Впрочем, Наам ощущает себя свободной. Ее овевает вольный воздух, очи ее озирают широкий окоем. Обязанности у нее лишь те, что внушает ей сердце; единственная кара, которой она может страшиться, — это не быть любимой. И потому она не сожалеет ни о прислуживавших ей рабынях, ни о ванне с душистой водой, ни об ожерельях из цейлонского жемчуга, ни о тяжелом от драгоценных камней корсаже, ни о длительном ночном сне, ни о длительном послеполуденном отдыхе. Она была царицей гарема, но не переставала чувствовать неволю. Здесь, среди этих христиан она рабыня, но ощущает себя свободной, а свобода для нее лучше всякого царства.
Скоро займется новый день, и вот чей-то слабый вздох пробуждает Наам от ее чуткого сна. Она приподнимается на коленях и смотрит на склоненную голову Соранцо. Но он спокойно спит, ровно и мирно дышит. И опять до слуха Наам доносится вздох, еще более глубокий, чем тот, первый, и полный невыразимой тоски. Она отходит от ложа Орио и бесшумно приподымает завесу окна. Там она находит неподвижно распростертую Джованну. Охваченная изумлением, она растрогана и сохраняет великодушное молчание. Затем, снова подойдя к Орио, она опускает занавески у его ложа, возвращается к Джованне, обнимает ее, поднимает и, никого не разбудив, относит в ее комнату.
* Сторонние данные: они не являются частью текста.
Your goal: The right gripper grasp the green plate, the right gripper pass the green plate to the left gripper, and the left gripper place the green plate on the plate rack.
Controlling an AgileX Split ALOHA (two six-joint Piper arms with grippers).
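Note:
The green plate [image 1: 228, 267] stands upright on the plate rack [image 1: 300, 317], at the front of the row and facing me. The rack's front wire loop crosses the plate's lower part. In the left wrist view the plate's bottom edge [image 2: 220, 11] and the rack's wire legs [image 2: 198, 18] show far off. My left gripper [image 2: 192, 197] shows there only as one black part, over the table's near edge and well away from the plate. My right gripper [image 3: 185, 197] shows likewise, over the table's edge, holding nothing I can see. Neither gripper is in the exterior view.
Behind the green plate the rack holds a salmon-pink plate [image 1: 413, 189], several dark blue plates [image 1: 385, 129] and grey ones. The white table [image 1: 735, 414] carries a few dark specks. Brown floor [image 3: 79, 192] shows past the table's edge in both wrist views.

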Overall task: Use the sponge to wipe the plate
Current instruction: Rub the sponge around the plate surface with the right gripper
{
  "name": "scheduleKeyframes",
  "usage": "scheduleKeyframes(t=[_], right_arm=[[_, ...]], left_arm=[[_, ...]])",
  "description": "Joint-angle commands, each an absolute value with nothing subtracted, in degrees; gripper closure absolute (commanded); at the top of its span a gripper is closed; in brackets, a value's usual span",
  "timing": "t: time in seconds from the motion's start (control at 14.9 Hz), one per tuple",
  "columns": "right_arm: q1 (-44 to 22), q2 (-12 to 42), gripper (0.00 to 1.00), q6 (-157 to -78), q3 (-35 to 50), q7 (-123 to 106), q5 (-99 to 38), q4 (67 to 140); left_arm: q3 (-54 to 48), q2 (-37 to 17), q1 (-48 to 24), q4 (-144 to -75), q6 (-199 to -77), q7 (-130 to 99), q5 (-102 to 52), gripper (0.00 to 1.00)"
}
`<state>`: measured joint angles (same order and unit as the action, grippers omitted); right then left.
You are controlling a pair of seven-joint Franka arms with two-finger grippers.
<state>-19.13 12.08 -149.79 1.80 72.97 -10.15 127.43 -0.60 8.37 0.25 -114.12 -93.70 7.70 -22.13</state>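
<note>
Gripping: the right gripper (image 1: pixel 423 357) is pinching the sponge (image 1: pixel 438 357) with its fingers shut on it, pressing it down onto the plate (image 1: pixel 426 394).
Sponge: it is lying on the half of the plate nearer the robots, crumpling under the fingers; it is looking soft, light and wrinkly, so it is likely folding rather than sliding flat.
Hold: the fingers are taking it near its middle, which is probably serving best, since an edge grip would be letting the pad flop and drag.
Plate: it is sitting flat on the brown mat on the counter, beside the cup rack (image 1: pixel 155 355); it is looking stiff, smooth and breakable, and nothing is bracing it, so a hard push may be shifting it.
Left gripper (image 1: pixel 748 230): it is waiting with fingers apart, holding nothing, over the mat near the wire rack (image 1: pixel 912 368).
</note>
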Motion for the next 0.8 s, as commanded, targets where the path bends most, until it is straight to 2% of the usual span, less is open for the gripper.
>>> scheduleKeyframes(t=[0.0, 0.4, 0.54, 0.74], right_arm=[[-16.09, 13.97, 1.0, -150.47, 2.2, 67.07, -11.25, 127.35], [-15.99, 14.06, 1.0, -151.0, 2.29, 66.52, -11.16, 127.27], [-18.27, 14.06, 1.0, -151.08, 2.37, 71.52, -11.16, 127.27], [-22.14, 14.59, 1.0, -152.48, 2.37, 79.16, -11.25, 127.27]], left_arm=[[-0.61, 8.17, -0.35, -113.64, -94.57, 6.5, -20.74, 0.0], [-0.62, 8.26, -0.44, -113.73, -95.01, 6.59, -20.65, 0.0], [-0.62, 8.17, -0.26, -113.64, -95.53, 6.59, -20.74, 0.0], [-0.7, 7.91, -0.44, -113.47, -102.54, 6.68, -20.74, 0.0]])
Орио так и не узнал, на что осмелилась Джованна. Он запер жену в ее покои, как пленницу, и перестал даже заходить к ней. Тщетно пыталась Наам добиться, чтобы он смягчился. На этот раз ей не удалось повлиять на него и даже показалось, что и ей он как будто не совсем доверяет, замышляя про себя что-то недоброе.